- [WORK TASK]:
Using the records that follow, tally the lines containing the word "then" and state only the count.

- [Records from a dataset]:

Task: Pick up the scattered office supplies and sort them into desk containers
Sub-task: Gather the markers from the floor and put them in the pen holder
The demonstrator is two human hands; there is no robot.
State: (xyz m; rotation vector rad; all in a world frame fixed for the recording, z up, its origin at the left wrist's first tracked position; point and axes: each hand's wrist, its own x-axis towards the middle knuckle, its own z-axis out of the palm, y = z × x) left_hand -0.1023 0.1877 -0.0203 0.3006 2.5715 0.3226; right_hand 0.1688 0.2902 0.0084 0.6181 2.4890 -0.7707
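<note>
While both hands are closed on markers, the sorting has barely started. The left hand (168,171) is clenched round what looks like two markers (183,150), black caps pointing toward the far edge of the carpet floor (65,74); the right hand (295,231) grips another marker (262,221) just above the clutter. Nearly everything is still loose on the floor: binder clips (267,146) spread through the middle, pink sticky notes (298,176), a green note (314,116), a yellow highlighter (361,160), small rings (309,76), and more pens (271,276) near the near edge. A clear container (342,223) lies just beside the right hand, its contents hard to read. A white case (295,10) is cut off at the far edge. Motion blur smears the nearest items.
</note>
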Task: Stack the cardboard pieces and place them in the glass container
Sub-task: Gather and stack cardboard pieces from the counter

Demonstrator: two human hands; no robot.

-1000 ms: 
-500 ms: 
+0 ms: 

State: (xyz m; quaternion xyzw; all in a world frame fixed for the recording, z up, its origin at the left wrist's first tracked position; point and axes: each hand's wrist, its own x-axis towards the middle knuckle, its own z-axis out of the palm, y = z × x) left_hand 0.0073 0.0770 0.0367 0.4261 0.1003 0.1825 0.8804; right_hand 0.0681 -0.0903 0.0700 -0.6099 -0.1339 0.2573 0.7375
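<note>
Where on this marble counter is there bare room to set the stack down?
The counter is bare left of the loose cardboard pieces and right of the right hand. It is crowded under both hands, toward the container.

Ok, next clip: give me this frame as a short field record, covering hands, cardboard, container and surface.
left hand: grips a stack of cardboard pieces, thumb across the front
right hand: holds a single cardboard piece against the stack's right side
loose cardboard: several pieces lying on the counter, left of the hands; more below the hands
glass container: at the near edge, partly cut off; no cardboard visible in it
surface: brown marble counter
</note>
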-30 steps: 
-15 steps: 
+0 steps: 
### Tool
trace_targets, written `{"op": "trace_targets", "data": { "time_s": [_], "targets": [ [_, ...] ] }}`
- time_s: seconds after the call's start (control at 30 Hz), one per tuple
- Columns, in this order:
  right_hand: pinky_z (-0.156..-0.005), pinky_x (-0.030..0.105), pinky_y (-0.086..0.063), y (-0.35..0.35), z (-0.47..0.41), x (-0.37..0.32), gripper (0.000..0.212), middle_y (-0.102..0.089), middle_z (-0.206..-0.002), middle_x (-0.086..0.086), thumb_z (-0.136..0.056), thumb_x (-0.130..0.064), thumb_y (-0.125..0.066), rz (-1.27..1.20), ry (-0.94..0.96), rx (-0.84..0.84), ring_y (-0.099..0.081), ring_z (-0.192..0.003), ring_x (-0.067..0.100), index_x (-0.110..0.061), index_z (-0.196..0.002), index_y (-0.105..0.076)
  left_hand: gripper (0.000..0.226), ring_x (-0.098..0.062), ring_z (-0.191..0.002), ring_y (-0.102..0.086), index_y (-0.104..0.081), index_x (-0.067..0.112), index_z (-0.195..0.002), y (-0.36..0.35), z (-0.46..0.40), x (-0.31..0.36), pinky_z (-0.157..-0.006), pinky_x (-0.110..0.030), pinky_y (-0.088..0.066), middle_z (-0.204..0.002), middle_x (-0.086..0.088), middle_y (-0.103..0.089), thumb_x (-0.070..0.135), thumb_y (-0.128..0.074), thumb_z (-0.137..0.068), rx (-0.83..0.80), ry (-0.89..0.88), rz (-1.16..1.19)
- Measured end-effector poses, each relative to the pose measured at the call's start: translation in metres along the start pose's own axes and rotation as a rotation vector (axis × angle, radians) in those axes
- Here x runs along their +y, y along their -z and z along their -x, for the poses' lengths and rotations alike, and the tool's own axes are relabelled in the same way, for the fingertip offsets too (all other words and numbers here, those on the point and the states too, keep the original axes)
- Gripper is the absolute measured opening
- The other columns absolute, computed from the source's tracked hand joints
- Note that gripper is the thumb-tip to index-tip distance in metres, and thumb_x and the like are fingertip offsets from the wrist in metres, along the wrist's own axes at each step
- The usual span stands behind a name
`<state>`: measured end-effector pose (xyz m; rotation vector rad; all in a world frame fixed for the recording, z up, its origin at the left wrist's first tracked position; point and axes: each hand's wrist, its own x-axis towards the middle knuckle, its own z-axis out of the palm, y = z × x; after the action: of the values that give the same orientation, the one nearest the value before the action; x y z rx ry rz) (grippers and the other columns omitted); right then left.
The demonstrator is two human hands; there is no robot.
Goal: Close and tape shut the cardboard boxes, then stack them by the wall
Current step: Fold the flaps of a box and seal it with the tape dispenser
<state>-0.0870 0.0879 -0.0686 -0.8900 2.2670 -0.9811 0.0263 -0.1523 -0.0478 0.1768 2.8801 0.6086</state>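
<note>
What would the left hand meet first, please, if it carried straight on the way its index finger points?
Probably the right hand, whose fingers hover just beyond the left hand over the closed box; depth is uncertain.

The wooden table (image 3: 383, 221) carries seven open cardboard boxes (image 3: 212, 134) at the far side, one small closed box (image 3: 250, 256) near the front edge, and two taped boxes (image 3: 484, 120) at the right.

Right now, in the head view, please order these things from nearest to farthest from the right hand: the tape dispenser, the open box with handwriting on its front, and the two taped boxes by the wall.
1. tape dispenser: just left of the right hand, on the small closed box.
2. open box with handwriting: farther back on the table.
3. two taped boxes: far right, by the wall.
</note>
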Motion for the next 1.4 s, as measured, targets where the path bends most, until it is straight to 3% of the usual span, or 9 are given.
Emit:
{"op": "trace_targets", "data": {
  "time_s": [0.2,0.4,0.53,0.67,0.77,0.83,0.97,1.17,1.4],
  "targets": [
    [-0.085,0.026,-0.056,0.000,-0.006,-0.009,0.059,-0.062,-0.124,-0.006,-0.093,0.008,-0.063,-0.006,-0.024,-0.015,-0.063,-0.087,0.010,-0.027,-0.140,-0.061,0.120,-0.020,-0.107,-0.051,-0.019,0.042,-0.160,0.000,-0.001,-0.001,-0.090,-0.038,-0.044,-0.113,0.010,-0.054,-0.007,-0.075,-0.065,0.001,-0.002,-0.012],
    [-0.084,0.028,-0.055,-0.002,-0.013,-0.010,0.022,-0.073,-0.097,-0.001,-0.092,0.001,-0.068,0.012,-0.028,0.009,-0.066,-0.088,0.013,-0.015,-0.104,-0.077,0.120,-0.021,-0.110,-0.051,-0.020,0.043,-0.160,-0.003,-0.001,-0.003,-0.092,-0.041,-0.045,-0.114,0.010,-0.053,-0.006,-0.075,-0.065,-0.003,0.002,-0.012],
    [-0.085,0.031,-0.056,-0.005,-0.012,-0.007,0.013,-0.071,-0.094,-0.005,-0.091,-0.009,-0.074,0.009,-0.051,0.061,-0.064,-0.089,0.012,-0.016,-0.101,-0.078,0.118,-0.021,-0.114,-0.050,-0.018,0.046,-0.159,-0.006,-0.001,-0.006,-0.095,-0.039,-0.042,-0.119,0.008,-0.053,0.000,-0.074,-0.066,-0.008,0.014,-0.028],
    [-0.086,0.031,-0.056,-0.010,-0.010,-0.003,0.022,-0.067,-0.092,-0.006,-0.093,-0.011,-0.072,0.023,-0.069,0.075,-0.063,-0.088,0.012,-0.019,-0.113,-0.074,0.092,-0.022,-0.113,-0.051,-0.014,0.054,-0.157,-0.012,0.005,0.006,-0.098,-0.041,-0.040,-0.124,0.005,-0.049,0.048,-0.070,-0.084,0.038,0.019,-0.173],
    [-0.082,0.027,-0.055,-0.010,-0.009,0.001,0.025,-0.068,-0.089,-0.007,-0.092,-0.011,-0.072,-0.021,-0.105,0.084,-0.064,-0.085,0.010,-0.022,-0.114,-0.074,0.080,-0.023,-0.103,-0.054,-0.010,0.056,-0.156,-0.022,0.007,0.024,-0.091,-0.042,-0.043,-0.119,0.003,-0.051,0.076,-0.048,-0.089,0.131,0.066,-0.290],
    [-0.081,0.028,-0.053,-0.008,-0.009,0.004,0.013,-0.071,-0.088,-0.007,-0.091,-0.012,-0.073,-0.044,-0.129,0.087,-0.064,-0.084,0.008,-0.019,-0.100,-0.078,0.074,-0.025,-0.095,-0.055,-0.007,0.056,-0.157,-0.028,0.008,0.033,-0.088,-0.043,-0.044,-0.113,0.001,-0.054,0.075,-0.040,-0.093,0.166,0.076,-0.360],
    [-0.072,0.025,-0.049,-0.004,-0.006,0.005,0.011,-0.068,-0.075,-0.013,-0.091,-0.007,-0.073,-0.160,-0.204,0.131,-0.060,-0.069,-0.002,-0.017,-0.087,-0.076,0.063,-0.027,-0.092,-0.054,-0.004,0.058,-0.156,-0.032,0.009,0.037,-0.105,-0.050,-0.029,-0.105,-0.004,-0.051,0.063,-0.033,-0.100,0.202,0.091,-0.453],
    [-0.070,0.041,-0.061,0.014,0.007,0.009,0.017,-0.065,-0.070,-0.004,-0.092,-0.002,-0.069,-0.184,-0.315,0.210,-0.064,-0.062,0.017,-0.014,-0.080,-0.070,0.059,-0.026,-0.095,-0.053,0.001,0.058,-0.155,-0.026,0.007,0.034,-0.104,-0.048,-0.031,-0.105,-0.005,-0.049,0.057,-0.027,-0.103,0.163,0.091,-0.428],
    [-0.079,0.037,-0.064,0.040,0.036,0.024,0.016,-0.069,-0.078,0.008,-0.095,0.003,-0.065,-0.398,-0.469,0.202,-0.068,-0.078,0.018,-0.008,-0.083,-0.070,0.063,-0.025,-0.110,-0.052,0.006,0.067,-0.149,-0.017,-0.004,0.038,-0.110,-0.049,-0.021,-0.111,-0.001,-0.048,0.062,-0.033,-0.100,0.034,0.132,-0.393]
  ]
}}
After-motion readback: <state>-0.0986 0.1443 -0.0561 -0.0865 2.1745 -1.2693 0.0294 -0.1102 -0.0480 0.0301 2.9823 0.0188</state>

- [RESPONSE TO THIS TASK]:
2